In this episode, we will see different ways to collaborate using git and GitHub.

1.1 What is GitHub?

GitHub is a company recently acquired by Microsoft in 2018 that serves as a hosting service for code used in software development. It natively supports version control and interplays smoothly with local version control system like git.

Functionalities of GitHub includes:

1.2 GitHub jargon

Here is a small recap of GitHub technical terms you might encounter. Some are common with git so you could be familiar with some terms.

GitHub jargon human translation
user a Github account for you (e.g., jules32).
organization the Github account for one or more user (e.g., datacarpentry).
repository a folder within the organization that includes files dedicated to a project.
commit a snapshot of your project at a give time. Gets a unique commit identifier.
clone process of making a local copy of a remote Github repository. This only needs to be done once (unless you mess up your local copy).
pull copy changes on the remote Github repository to your local Github repository. This is useful if multiple people are making changes to a repository.
push save local changes to remote Github

1.3 GitHub fosters collaboration between you and yourself

Take a look at the scheme above. You can see that GitHub is used by Jane Doe to collaborate with herself between her two different computers, a laptop called machine 01 and a personal computer called machine 02. She uses git locally to keep track of her files and push her local changes online to the GitHub website.

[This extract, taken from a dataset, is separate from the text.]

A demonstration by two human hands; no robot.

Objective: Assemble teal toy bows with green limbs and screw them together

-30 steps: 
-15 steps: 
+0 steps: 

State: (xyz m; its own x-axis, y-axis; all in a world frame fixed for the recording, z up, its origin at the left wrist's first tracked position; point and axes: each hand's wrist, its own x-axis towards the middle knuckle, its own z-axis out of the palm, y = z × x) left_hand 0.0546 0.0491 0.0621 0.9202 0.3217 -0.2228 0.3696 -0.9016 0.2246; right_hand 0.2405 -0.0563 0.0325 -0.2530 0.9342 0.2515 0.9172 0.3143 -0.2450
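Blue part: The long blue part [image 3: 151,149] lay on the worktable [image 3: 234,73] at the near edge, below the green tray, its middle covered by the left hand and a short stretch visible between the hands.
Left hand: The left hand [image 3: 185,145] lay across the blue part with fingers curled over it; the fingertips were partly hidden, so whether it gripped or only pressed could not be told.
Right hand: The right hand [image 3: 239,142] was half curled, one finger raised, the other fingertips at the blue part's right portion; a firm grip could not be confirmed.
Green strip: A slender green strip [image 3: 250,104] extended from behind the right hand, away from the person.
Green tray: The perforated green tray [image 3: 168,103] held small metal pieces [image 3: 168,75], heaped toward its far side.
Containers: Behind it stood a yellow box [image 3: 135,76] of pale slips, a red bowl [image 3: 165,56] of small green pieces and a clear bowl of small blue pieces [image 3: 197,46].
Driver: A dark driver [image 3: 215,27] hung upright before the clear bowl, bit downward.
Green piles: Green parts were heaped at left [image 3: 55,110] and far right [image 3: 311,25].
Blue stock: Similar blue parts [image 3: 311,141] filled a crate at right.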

In that sense, GitHub for her acts as a remote backup for her code, small datasets and perhaps everything related to her scientific work. Think about your next publication for instance.

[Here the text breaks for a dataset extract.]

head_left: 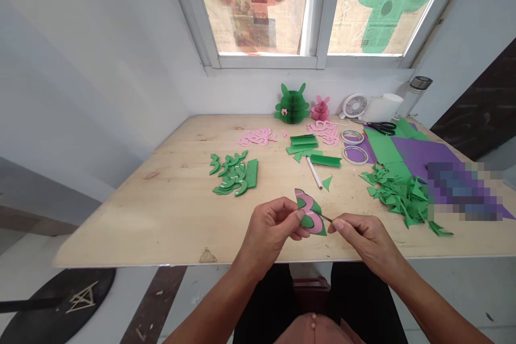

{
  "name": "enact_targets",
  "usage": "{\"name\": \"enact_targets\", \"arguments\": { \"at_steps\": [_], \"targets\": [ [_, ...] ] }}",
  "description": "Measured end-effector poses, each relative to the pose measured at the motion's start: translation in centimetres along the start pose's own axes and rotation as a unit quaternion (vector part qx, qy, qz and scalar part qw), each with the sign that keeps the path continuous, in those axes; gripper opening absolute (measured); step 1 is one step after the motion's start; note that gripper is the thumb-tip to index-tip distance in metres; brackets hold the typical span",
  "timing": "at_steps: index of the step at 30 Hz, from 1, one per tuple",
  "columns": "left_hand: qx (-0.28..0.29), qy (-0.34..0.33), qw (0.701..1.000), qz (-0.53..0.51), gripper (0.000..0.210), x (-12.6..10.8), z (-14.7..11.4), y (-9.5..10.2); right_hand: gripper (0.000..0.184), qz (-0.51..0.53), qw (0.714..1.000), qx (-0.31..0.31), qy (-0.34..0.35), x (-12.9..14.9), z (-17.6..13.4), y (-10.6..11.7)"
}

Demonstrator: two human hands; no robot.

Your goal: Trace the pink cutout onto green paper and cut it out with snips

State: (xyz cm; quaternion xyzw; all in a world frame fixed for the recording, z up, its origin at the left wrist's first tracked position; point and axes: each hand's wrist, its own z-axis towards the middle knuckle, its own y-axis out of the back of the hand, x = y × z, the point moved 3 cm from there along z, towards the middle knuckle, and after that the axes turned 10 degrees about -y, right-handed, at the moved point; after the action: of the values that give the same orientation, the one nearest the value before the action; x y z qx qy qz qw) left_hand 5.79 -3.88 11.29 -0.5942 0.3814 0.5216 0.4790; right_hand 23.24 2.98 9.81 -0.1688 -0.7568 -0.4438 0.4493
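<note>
Over the front of the table, my left hand (278,221) pinches a folded green paper piece with a pink curved shape (315,224) on it. The pink shape lies along the green paper, whose edges show around it. Just to the right, my right hand (355,230) is closed on a slim dark pointed tool (325,218). The tool's tip meets the right edge of the paper piece. My fingers cover its grip, so its exact kind cannot be made out. Behind my hands lie a white pen (314,173) and a small green paper triangle (327,183).
Cut green curved pieces (230,177) lie left, pink cutouts (257,137) behind them. Green scraps (397,193) are heaped right, near purple sheets (423,150). Tape rolls (355,155), black scissors (382,128), a fan (355,106) and a green paper figure (293,106) stand or lie farther back.
</note>
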Motion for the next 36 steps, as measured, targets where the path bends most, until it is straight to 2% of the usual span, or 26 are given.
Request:
{"name": "enact_targets", "arguments": {
  "at_steps": [23,36],
  "targets": [
    [0.049,0.017,0.999,0.012,0.020,-0.8,0.2,0.0,0.048,-0.059,0.996,0.031,0.051,1.0,0.3,1.2],
    [0.047,0.019,0.998,0.023,0.022,-1.1,0.2,-0.1,0.048,-0.075,0.996,0.026,0.048,1.0,0.3,1.5]
  ]
}}
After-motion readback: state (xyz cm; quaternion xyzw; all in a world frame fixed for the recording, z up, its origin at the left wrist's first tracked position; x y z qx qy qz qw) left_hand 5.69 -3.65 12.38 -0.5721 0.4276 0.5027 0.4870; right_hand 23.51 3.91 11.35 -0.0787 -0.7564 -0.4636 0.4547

1.4 GitHub supports collaboration with others

Of course, you might also want to collaborate with other scientists, perhaps a skilled statistician that could take a look at your data analysis or an R expert that could turn some piece of messy code into a magic function.

This is where GitHub becomes a sort of social network for scientific programmers. You can invite other researchers in your organization, create private repositories etc.

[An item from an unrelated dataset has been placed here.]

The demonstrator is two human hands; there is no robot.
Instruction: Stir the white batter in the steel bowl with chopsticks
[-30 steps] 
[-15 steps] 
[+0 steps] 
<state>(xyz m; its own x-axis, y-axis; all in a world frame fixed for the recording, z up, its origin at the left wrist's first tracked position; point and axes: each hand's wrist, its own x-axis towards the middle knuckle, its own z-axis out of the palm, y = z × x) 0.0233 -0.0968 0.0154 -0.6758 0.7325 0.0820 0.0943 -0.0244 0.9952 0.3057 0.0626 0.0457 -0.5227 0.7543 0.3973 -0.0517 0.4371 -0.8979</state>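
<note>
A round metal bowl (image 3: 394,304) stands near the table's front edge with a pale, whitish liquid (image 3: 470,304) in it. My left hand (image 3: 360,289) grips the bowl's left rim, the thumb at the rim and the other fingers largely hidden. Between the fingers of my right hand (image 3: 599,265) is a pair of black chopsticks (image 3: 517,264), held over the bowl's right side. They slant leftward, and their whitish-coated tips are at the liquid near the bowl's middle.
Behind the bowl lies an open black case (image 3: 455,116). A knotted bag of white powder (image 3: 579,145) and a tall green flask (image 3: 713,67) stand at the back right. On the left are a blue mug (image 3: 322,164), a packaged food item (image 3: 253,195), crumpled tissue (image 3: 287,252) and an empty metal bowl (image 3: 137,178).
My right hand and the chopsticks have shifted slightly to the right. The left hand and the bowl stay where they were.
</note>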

For instance, you can create a GitHub organization for your research group where all researchers would place their computational work.

GitHub acts as a manually synchronised dropbox for your files and project history. It allows you to visualize online your files, the commits you’ve made and the differences between your file versions.


2. Me, myself and GitHub

2.1 Setup

Checklist

You should have:

  • a free GitHub account.
  • You’ve installed git.
  • You’ve introduced yourself to git in the previous episode.

In the previous episode, you have created an RStudio project called “learning_git”. In this section, we will connect this local project, under local version control with git, to a remote “folder” on GitHub.

2.2 Create a repository on GitHub

Step 1: Go to your personal GitHub account on GitHub.
Step 2: Click on “New” and name this new repository “me_and_myself”

new repository on github

Add the required information, give a small description to your new repository, add a .gitignore file to ignore unnecessary files and add a license.

new repository on github

You can now see your new repository with a LICENSE, a .gitignore file and a README.md file.

new repository on github

We are now going to clone this GitHub repository on our local computer from RStudio.

2.3 Create an RStudio project and clone this repository

Go to RStudio and click on File > New Project

new vcs project in RStudio

You are being asked to choose one version control system. Choose “git”:

new vcs project in RStudio

Finally, you can indicate from which remote repository you should start this new project. Go back online and copy-paste the link to your online repository.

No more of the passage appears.